母と静岡旅行に行ったときのお話です。この歳にもなると母を独り占めすることは難しく、なかなか2人で出かけられないので、私の大切な思い出です。

 

昔っから「富士山に登りたい」と言っていたため、母の誕生日の2か月ほど前に「富士山のぼりに行く?」と聞きました。しかし「もう歳だから富士山の見えるところに行きたい」と言われ、旅館から富士山がみえる宿”松濤館”を母の誕生日に合わせて予約しました。

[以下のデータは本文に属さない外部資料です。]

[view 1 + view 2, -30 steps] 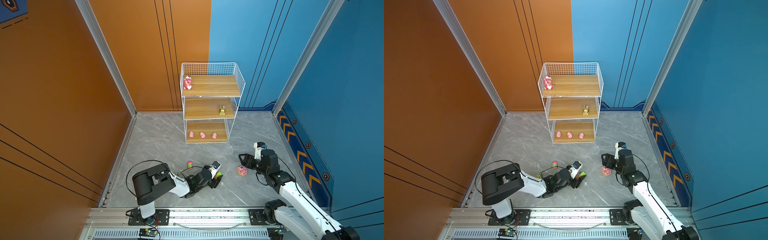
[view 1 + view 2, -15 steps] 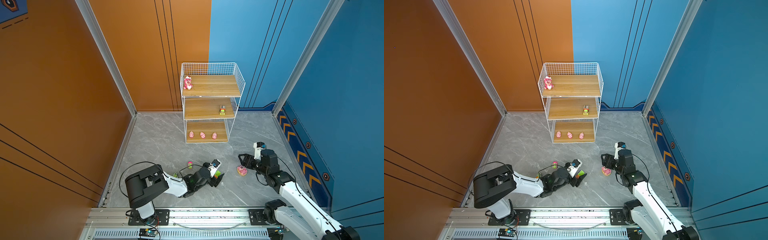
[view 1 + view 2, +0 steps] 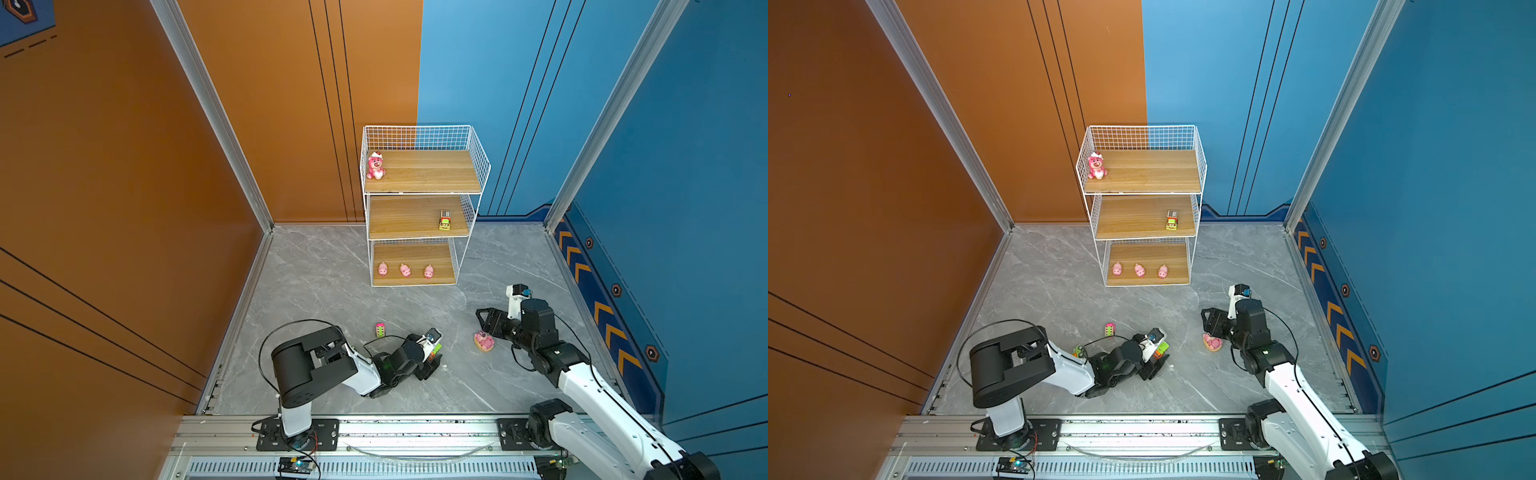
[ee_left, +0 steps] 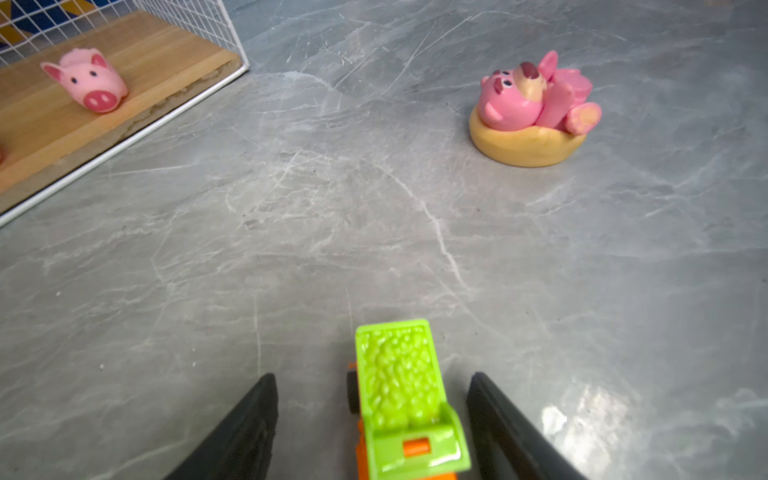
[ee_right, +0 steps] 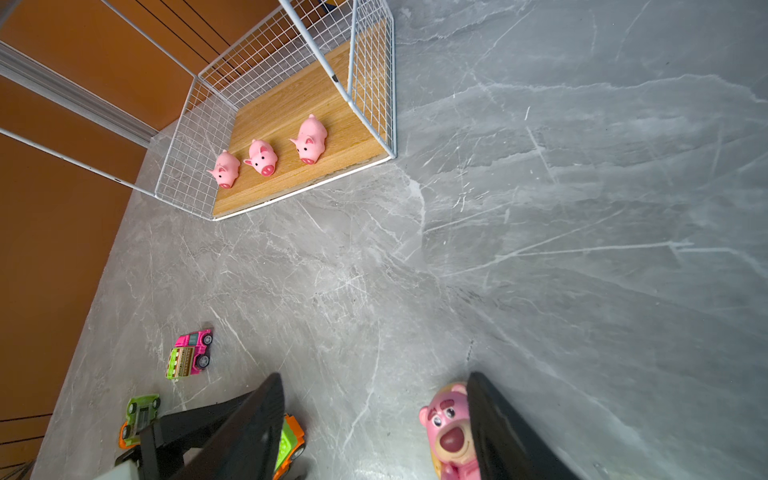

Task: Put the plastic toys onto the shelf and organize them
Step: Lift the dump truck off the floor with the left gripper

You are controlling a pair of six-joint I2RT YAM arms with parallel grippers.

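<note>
Green truck (image 4: 405, 395) lies untouched inside the left pincer (image 4: 372, 376), jaws wide and off-centre; centre first, then squeeze its sides gently; right pincer (image 5: 374, 376) likewise wide.

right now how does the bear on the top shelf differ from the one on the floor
The shelf bear sits upright on the shelf; the floor bear lies on its back. The shelf bear wears a pale cap; the floor bear is bare-headed. Only the floor bear rests in a tan round base; the shelf bear shows none. Both are pink.
</note>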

ほかにも、サファリパークと白糸の滝に行く計画を立てました。

 

出発の日、夜中に家をでて2人で交代しながら運転していきました。

 

なんせ石川から遠い!!

 

旅館に到着するも天気は曇りで、本来見えるはずの富士山が見えません。

 

ほんとにがっかりしてんよ〜。

 

お部屋に入ってからは2人で写真を何枚も撮り、どうやったら少しでも小顔になるか研究しました。親子そろって大福のように顔が丸いので。(笑)そのあと2人でおいしい料理とお風呂に癒され、ゆっくりした時間を過ごしました。

 

0時すぎたところでベットに横になると、「寝るときは寂しいから一緒に寝よ」とくっついてきた母。なぜか私の母性本能がくすぐられました。普通、逆やよね〜。もう50歳手前にもなると、少しずつ痩せてきているのがわかりますね。なんだか寂しい気持ちになりました。

 

残りの人生、母にできることはしてあげたいと思った夜でした。それにしても母のいびきがいい音楽となり、なかなか寝られませんでした…。

 

 

 

次の日の朝も富士山はみえませんでした。

 

 

富士山!?

チェックアウトし、まずは白糸の滝へ。

 

母とツーショットを撮ったり景色を楽しんだりしました。良い運動になりましたが階段が大変でした。

 

続いてサファリパークへ。

 

いちばん印象に残っているのはライオンです。エサやり体験をするためにスーパージャングルバス(天井も横も金網でできたバスでした)に乗ったのですが、ライオンが家で飼っている猫のようにかわいらしく見えました。しかし、お肉を食べているときはやはり野生の動物だな…。と思いました。

 

家族へのお土産も買っていろいろ楽しんだあと…。どうしても富士山が見たかった母は車を運転し富士山が見えそうな道をひたすらグルグル。

 

それでもやっぱりみえません。「もう日も暮れてきたからあきらめて帰ろう。また今度一緒に来ようね」と話していたところに大きい山のアタマが…!!

 

諦めていた私たちは「これ違う山やろ?」と疑いましたが地図でみると富士山だと発覚し2人で発狂!!急いで車をとめて車から降り、富士山が見えなくなる前に…と必死で写真を撮りました。

 

母の夢が叶いました。

 

涙を流している母をみて”本当によかった。”と思いました。

 

 

介護の仕事をしていたから余計に思うのかもしれませんが、生きているうちにしか親孝行できません。親が亡くなった後に「もっとこうしてあげられれば…」とか「もっと顔をみておけばよかった…」とか後悔して涙を流して悲しむ人をたくさん見てきました。

 

もちろん、その反対の方たちもみてきました。その人たちは「もう十分やってあげられることはやったから後悔はない」と後悔するどころか満足そうな顔をされていました。

 

人間はいつどこでどのように人生が終わるかなんてわかりません。だから、いつ何が起きてもいいようになるべく後悔しない生き方を選択したいですよね。